(What you should do)
Please find all lines in the data that hold the string "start" and copy them.

---+---

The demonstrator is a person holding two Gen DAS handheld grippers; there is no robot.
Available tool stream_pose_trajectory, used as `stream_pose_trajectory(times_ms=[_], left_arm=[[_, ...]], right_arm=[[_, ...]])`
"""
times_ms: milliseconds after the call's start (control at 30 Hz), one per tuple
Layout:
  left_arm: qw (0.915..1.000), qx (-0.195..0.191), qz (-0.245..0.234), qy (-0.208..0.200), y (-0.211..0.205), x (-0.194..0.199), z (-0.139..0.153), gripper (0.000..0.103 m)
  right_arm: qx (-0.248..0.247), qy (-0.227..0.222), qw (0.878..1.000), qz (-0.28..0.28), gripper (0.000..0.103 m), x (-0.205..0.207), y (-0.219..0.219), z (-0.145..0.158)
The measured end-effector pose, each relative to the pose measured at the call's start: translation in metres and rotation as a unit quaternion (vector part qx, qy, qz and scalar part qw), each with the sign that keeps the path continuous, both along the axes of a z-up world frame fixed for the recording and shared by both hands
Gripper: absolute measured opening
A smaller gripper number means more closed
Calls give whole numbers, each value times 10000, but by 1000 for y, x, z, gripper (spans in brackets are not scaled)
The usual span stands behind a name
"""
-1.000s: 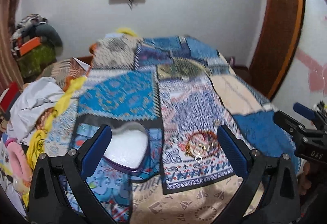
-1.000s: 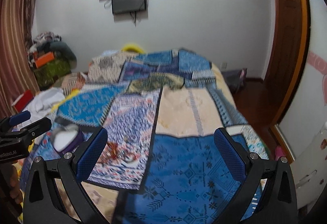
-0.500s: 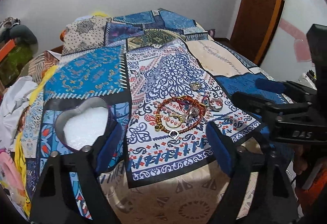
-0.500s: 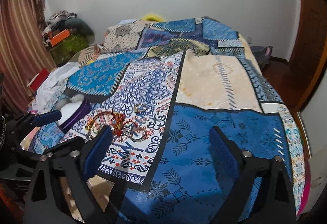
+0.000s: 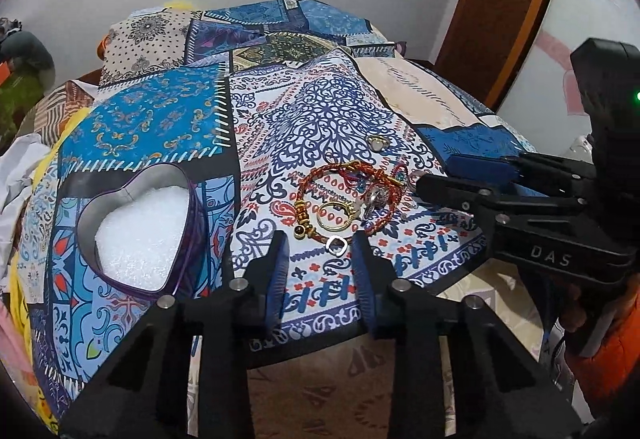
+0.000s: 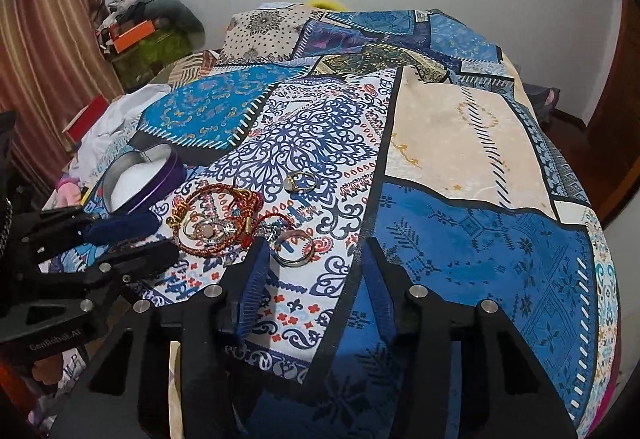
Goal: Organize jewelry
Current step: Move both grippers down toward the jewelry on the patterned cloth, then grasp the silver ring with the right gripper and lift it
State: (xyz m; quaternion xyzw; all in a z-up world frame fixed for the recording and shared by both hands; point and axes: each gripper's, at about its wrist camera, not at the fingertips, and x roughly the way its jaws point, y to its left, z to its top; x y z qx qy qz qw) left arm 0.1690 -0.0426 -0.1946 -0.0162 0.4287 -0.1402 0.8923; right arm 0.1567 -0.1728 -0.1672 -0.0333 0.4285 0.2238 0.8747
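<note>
While lined up near the bed's (image 5: pixel 400 367) front edge, left gripper (image 5: pixel 320 253) part open, empty, framing small ring (image 5: pixel 336 244); right gripper (image 6: pixel 314 259) likewise beside jewelry pile (image 5: pixel 348 199); heart tin (image 5: pixel 140 231) waiting leftward.

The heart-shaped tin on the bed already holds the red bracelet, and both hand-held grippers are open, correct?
Not quite. The heart-shaped tin holds only white padding; the red bracelet lies on the bedspread beside it, as the left wrist view shows. Both grippers are open.
</note>
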Motion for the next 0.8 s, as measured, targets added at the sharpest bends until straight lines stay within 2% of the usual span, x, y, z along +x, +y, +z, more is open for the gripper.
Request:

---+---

(Response area)
times_ms: milliseconds after the call's start (control at 30 Hz), one per tuple
The measured end-effector pose, each relative to the pose measured at the call's start: translation in metres and rotation as a unit quaternion (vector part qx, qy, qz and scalar part qw), each with the sign that keeps the path continuous, both along the axes of a z-up world frame fixed for the recording and shared by both hands

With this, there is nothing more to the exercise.